### DATA SECTION
■ ■ ■ ■

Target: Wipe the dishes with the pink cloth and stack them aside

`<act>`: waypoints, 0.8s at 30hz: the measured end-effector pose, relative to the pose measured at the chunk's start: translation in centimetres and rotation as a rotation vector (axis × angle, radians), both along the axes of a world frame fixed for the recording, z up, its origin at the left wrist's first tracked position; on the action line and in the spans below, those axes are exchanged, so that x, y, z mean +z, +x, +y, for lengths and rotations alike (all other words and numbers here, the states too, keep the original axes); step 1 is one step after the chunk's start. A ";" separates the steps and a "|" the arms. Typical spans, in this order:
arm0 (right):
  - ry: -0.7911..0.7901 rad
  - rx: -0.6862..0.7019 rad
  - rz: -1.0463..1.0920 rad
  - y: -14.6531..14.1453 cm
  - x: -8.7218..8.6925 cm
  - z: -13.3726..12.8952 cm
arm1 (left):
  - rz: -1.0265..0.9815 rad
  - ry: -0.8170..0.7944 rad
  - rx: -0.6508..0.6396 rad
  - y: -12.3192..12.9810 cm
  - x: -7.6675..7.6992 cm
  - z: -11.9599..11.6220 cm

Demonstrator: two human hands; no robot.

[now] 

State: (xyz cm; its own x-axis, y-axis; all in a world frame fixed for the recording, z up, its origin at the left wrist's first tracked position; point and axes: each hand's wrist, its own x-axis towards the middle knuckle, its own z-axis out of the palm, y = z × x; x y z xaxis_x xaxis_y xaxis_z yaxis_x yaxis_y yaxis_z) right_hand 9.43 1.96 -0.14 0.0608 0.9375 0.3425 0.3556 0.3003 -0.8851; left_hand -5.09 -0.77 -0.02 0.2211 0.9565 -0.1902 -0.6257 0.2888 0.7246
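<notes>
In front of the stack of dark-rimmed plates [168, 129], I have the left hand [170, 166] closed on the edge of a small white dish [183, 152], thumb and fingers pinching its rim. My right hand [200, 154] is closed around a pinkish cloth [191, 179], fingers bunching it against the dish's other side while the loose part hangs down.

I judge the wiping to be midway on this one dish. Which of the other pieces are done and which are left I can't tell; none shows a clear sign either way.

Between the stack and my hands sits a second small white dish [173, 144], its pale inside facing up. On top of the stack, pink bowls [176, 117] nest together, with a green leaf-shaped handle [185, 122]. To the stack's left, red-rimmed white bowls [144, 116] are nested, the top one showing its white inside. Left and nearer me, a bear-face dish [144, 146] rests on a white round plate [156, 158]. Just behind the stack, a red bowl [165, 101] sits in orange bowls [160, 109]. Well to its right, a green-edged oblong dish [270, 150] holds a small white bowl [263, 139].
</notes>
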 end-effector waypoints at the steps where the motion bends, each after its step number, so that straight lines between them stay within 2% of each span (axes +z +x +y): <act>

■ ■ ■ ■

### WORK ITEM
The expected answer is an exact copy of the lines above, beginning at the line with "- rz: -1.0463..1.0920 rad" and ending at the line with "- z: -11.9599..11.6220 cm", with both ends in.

### WRITTEN SOLUTION
  - rz: -1.0463..1.0920 rad
  - y: -14.6531..14.1453 cm
  - x: -8.7218..8.6925 cm
  - z: -13.3726..12.8952 cm
arm1 (left):
  - rz: -1.0265..0.9815 rad
  - ry: -0.8170..0.7944 rad
  - rx: -0.6508..0.6396 rad
  - y: -12.3192..12.9810 cm
  - x: -7.6675..7.6992 cm
  - z: -11.9599..11.6220 cm

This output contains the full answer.